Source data
+++++
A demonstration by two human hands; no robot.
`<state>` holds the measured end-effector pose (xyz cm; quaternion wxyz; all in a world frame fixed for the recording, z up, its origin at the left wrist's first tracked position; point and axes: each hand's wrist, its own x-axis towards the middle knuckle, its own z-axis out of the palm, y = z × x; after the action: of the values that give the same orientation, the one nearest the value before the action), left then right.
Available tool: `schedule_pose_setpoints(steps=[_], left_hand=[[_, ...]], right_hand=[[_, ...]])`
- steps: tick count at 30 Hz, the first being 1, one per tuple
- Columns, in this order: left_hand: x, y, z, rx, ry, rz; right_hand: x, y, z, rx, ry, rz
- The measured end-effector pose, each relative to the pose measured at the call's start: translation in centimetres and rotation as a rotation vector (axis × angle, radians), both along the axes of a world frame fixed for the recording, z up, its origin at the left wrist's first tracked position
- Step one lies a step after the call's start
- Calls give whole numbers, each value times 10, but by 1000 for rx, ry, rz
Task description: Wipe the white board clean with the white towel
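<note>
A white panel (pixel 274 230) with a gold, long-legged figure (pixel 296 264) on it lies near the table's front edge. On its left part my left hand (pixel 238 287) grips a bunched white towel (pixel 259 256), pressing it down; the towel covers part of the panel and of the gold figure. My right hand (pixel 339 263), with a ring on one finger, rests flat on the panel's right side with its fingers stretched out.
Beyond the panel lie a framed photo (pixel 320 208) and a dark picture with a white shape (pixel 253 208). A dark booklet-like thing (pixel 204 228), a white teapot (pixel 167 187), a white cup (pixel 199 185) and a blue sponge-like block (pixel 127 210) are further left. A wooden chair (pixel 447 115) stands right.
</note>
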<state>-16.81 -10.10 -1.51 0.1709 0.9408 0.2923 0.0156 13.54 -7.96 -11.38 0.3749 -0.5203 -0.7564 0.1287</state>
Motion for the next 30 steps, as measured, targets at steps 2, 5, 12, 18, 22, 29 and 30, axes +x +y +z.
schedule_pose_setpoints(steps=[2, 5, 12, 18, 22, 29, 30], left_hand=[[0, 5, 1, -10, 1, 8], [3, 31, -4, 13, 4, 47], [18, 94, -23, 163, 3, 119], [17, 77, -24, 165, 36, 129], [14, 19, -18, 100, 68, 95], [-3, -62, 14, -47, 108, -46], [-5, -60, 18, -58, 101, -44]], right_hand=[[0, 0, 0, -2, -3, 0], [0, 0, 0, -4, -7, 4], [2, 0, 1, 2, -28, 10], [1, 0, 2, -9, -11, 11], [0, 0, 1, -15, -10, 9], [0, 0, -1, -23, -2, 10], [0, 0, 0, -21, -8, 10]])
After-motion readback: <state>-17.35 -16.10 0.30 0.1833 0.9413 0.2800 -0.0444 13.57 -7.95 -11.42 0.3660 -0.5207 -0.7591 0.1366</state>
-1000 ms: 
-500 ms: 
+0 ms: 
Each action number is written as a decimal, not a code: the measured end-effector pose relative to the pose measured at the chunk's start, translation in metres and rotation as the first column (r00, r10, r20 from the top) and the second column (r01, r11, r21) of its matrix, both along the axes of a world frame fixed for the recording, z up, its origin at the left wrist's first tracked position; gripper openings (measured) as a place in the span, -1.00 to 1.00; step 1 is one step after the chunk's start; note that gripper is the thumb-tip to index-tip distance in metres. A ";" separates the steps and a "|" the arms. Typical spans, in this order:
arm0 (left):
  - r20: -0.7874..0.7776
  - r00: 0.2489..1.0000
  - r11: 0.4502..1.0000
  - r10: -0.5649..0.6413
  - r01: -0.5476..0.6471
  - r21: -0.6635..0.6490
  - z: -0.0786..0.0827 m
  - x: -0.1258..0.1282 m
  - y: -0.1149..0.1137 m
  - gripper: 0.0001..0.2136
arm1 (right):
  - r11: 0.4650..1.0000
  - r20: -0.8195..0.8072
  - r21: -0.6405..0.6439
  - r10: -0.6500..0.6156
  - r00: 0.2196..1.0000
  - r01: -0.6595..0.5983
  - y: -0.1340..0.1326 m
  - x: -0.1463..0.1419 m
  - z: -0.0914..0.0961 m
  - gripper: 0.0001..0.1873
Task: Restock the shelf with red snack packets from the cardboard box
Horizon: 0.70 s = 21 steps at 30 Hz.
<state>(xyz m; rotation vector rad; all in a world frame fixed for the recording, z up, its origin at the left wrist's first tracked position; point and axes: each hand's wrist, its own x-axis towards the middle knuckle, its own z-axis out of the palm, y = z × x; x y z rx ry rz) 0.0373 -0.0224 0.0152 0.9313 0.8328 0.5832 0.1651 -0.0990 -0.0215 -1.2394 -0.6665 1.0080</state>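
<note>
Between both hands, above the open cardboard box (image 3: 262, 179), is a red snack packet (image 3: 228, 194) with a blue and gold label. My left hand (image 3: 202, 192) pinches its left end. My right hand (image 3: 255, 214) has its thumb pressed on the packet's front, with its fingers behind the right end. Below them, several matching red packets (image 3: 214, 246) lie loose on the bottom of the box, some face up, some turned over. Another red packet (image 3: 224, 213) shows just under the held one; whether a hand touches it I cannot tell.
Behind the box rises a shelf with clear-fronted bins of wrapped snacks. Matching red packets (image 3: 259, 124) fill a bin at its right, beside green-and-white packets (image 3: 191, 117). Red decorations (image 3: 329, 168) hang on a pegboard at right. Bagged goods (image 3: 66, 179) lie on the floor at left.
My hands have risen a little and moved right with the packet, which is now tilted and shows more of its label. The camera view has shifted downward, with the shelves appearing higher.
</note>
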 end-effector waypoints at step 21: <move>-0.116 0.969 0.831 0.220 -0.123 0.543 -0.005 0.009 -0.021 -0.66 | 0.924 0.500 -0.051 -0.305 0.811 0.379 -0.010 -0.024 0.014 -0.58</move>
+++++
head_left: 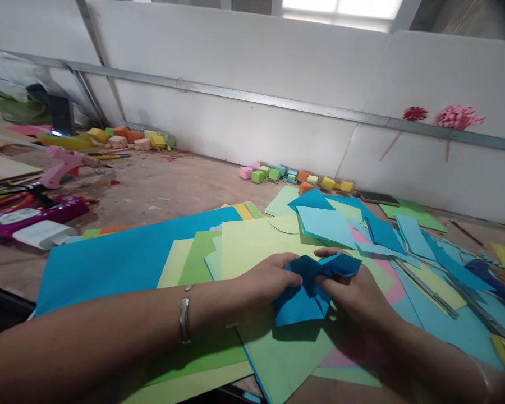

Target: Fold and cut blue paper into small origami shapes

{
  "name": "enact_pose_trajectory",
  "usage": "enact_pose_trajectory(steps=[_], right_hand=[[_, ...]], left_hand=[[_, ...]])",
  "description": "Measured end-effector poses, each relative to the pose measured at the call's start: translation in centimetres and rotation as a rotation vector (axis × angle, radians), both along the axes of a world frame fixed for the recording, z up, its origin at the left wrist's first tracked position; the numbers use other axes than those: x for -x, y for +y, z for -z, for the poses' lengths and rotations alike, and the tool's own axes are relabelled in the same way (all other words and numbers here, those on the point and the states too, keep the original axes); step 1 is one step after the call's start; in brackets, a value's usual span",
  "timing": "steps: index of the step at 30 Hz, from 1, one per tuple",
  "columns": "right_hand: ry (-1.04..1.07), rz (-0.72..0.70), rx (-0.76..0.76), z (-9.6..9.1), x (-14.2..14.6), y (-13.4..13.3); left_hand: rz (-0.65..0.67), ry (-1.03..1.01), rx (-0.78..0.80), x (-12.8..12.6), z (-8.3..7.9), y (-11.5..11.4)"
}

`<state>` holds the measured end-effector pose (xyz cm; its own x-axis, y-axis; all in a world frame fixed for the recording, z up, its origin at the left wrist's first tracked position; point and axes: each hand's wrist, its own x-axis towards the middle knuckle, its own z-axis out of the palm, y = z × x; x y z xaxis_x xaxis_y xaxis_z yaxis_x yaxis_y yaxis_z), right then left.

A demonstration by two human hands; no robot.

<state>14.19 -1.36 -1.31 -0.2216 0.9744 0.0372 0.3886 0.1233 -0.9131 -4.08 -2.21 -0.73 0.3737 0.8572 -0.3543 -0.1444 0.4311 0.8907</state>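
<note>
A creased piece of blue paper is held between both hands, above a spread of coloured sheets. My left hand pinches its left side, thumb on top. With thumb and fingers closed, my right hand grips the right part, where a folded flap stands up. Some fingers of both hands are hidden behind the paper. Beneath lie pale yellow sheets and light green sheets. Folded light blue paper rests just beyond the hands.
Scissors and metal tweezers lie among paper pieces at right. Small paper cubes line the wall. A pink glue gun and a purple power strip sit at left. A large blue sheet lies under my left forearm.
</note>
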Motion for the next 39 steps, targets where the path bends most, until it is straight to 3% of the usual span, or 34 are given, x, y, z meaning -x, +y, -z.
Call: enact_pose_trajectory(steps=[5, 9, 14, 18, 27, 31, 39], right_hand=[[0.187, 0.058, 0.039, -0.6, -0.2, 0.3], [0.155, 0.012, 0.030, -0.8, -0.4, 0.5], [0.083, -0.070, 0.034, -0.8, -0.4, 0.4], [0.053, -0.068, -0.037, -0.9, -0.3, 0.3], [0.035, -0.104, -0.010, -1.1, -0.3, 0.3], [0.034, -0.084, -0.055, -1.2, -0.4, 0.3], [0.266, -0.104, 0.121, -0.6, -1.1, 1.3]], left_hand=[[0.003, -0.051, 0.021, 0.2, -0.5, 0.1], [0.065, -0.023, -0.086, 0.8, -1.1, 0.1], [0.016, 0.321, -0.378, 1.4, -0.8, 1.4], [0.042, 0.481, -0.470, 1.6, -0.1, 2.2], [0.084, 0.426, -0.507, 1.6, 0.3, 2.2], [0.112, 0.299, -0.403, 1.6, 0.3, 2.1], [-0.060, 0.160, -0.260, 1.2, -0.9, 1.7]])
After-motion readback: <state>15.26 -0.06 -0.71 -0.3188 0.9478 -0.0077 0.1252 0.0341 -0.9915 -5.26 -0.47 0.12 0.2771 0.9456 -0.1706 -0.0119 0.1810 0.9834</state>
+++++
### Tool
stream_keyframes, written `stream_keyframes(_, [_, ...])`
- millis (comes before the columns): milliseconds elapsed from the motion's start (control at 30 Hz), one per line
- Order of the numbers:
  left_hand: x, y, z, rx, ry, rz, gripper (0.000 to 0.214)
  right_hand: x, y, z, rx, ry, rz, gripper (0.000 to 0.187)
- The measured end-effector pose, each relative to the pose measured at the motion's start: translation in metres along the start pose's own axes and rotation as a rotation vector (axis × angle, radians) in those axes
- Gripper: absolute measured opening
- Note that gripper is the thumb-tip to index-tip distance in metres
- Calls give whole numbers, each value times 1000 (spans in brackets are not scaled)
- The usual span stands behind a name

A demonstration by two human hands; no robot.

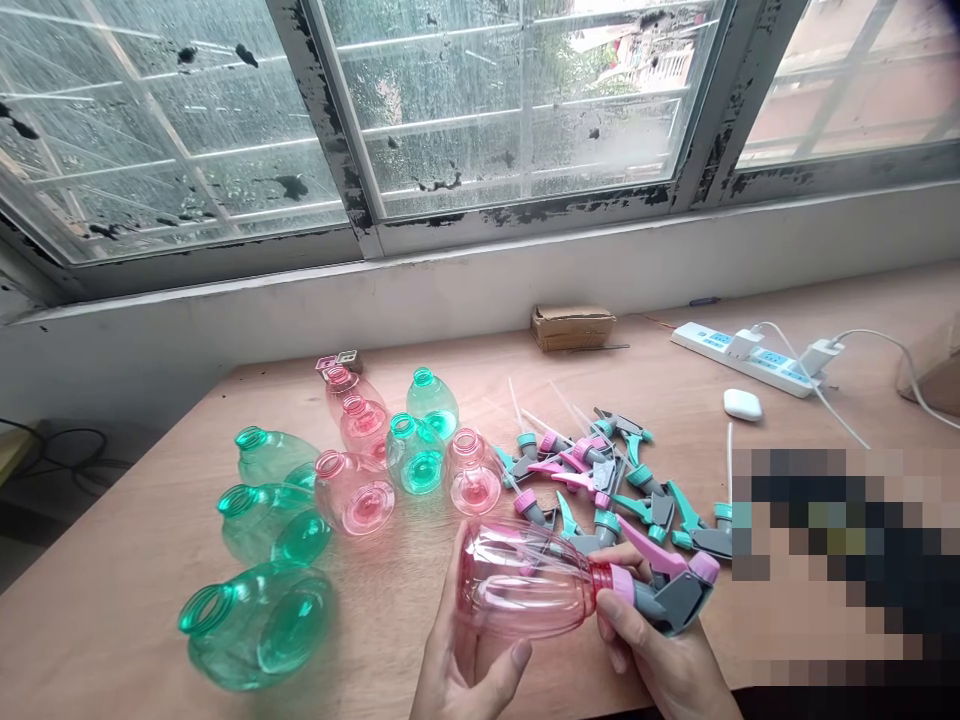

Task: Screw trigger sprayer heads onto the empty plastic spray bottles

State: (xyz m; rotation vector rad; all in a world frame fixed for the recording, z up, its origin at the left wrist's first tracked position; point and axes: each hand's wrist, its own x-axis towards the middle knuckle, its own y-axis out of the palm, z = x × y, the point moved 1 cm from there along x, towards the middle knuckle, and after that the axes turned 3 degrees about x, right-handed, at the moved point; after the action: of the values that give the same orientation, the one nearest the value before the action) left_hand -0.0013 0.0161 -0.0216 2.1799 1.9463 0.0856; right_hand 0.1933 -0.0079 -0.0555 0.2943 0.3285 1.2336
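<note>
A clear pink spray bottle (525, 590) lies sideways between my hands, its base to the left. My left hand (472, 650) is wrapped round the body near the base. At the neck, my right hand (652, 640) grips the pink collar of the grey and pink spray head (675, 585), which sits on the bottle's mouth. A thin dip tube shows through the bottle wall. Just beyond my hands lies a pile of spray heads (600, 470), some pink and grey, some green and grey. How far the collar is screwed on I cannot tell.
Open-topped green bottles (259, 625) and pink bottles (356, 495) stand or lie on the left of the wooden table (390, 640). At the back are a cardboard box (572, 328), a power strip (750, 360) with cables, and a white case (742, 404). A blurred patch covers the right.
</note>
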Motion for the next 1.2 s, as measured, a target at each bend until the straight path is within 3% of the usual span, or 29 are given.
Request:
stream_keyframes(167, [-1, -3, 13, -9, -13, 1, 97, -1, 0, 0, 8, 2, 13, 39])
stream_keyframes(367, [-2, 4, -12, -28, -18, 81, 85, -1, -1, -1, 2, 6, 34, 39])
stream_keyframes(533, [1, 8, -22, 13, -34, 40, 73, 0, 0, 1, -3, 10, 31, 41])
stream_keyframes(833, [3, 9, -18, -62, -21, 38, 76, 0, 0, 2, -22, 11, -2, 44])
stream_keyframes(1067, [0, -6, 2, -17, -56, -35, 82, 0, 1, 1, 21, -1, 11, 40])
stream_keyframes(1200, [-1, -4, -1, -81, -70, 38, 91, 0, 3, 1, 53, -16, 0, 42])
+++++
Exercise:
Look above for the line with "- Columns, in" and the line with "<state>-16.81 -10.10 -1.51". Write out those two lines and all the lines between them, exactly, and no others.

Reply:
- Columns, in this order: left_hand: x, y, z, rx, ry, rz; right_hand: x, y, z, rx, ry, rz
- The measured end-effector pose, each relative to the pose measured at the call's start: translation in centimetres and rotation as a rotation vector (axis × angle, radians), both along the axes of a world frame fixed for the recording, z up, its origin at the left wrist's first tracked position
- Step one lies a step after the call's start
- Calls give whole numbers, each value times 10, but by 1000 for rx, ry, rz
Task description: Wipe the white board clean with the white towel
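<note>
A white panel (pixel 274 230) with a gold, long-legged figure (pixel 296 264) on it lies near the table's front edge. On its left part my left hand (pixel 238 287) grips a bunched white towel (pixel 259 256), pressing it down; the towel covers part of the panel and of the gold figure. My right hand (pixel 339 263), with a ring on one finger, rests flat on the panel's right side with its fingers stretched out.
Beyond the panel lie a framed photo (pixel 320 208) and a dark picture with a white shape (pixel 253 208). A dark booklet-like thing (pixel 204 228), a white teapot (pixel 167 187), a white cup (pixel 199 185) and a blue sponge-like block (pixel 127 210) are further left. A wooden chair (pixel 447 115) stands right.
</note>
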<state>-16.81 -10.10 -1.51 0.1709 0.9408 0.2923 0.0156 13.54 -7.96 -11.38 0.3749 -0.5203 -0.7564 0.1287</state>

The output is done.